内室里即使是白天,也显了阴暗,一名侍从推着轮椅到了光线稍亮处,轮椅上的人似乎是不适应般拿手遮了遮,随后觑向了赵瑞。
「怎的,怕了?」严棣携着抹玩味冷笑,不掩轻蔑。
怕,怎么会不怕,如今成王被关,严氏一脉走向末路,严棣用项瑶牵制宋弘璟,可谓是兵行险招,心中甚是忧心惹怒宋弘璟的后果……

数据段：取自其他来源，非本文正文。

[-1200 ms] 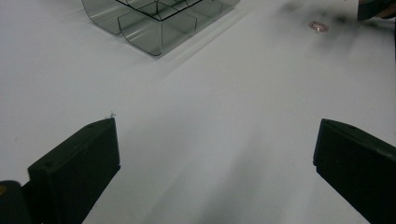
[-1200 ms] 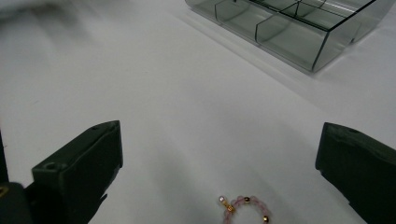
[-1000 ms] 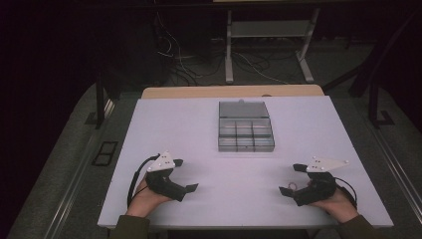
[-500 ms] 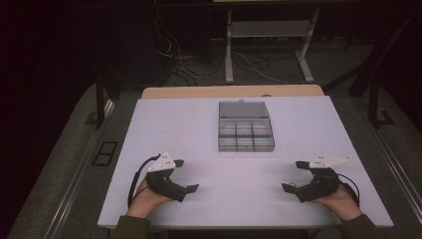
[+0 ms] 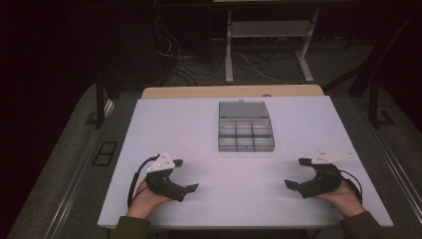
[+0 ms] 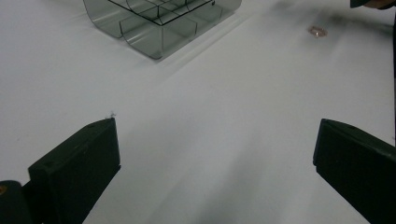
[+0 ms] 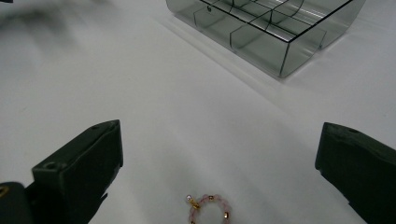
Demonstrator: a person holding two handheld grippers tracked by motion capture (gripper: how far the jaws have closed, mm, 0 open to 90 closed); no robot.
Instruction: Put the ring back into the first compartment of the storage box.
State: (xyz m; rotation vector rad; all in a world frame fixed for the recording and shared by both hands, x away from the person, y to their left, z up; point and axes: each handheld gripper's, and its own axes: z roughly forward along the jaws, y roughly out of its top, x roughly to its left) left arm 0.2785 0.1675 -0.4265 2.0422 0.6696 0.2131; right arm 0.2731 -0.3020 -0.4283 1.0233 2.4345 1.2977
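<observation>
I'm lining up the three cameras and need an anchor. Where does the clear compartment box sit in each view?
High view: the clear compartment box sits at the table's centre, toward the far edge.
Left gripper view: its near corner sits at top left of centre, cut by the frame edge.
Right gripper view: top right, also cut off.
Shared landmark: the white table beneath the box.
</observation>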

赵瑞被他盯得发寒,抹了额头上的汗液,下意识地缓和了语调,「那女子是宋弘璟的软肋,也是他的逆鳞,若有半点闪失,只怕他未必肯歇。」
「我做事还用得着你教。」严棣嗤然,估摸着时间,宋弘璟也快到了。
赵瑞当然也听说严棣遭逢巨变后如今阴晴不定,尤其那事当中还与他扯了大半干系,在他面前愈发不敢出气,如今被其要挟绑架项瑶,心底追悔莫及,真当是喝酒误事,在这人面前泄了底,不得不上了成王这条快沉的船。

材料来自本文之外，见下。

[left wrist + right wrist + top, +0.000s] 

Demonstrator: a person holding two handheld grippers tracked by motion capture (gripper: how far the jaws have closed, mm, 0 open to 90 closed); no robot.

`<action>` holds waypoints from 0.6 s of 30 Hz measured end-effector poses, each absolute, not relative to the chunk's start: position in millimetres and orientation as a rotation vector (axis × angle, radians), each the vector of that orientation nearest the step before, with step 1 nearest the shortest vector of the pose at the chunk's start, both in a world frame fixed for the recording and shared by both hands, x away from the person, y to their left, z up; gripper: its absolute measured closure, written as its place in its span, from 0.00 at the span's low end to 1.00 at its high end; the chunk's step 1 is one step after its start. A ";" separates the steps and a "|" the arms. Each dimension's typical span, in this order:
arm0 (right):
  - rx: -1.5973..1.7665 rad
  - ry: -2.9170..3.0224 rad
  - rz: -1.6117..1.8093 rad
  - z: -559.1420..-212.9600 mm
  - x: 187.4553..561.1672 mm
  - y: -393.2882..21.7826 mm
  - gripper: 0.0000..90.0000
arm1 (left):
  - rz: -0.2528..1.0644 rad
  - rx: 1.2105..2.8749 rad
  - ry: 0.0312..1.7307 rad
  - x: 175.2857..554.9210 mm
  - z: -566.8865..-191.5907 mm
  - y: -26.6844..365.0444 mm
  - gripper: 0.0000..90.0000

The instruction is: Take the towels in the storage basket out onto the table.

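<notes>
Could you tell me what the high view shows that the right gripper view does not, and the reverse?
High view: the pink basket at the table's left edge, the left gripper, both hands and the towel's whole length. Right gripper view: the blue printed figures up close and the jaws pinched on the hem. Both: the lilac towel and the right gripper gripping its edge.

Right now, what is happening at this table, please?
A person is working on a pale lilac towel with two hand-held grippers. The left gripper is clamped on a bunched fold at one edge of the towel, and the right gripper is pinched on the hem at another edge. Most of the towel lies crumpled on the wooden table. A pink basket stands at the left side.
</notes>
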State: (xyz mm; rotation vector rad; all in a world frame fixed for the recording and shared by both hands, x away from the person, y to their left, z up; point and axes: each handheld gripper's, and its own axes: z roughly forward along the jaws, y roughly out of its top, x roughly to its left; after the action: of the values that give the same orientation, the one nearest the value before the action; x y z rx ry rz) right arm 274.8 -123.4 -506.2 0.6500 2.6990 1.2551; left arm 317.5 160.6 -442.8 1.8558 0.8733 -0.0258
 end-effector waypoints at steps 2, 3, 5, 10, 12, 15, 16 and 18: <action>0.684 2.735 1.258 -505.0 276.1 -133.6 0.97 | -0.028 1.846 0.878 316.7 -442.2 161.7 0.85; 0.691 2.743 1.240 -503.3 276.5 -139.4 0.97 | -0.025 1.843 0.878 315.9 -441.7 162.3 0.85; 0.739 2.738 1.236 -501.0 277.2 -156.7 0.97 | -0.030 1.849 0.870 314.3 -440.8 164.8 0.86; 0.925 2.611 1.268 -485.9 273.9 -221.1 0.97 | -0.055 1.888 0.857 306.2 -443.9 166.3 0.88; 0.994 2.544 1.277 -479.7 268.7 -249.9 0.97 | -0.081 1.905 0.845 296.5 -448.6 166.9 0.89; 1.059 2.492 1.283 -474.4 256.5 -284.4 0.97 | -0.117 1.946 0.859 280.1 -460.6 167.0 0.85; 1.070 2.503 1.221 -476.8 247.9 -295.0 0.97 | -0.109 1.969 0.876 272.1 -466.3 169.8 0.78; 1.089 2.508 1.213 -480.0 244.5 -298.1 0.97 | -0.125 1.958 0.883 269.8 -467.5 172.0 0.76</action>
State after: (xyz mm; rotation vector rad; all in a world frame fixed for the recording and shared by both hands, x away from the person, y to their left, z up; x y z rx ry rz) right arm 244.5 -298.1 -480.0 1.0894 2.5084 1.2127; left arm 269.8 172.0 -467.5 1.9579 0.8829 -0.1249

「严公子,待会我就不用出面了罢。」赵瑞弱弱发声,并不愿在这节骨眼同宋弘璟对上。
严棣觑向他勾起笑意,赵瑞陪笑,却听得外头蓦然响起门被撞破的声儿,干脆暴力,能想见宋弘璟此刻是如何神情,赵瑞下意识就要往密道而逃,却被严棣手下架住,转而略是不明地瞧向后者。

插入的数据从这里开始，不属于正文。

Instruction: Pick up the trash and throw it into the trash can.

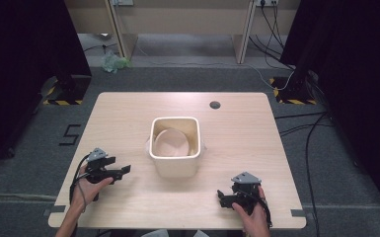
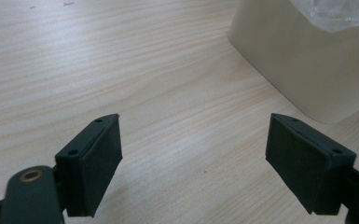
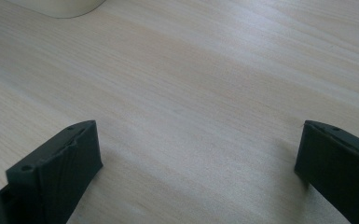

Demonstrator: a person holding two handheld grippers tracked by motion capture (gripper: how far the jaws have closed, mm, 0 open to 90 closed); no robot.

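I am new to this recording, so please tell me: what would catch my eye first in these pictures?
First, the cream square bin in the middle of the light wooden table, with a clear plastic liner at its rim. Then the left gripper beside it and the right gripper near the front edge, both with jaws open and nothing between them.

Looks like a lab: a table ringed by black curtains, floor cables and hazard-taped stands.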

「整件事都是由阿瑞你策划,穷途末路为救成王所为,当然是由你出面最佳。」
赵瑞闻言整个人如遭雷击,不置信地凝着他,「你……」你字后面的话未出口,就被人推了出去,径直面上怒火中烧的宋弘璟。
「大哥可否解释一下,为何会出现在这里?」
赵瑞被他盯着,仿若被一头野兽注视,生生打了个寒颤,已是避无可避,干咳了一声,「比起这问题你更该关心弟妹罢?」
宋弘璟因他提及项瑶,眸色更显幽沉,这话无异于不打自招。随着手下禀报,庵庙里除了被绑的尼姑并无发现项瑶踪迹,彻底沉了面色,觑向赵瑞。「人呢?」
赵瑞躲了目光,作势理了理衣裳,「都是一家人,我不会为难弟妹,她……在一个很安全的地方。」实际心里打颤,并不知严棣将人藏了哪里。
宋弘璟给了他一个很有种的眼神,「严棣许了你什么好处,让你这么为他们卖命,连宋家对你这么多年的照顾都不顾。」见到赵瑞的一刹,落实了心中猜想,大抵是早已失望,也就谈不上痛心,可对项瑶下手便是挑了他的底线,彻底惹火了他。「还是你原就是个养不熟的白眼狼。」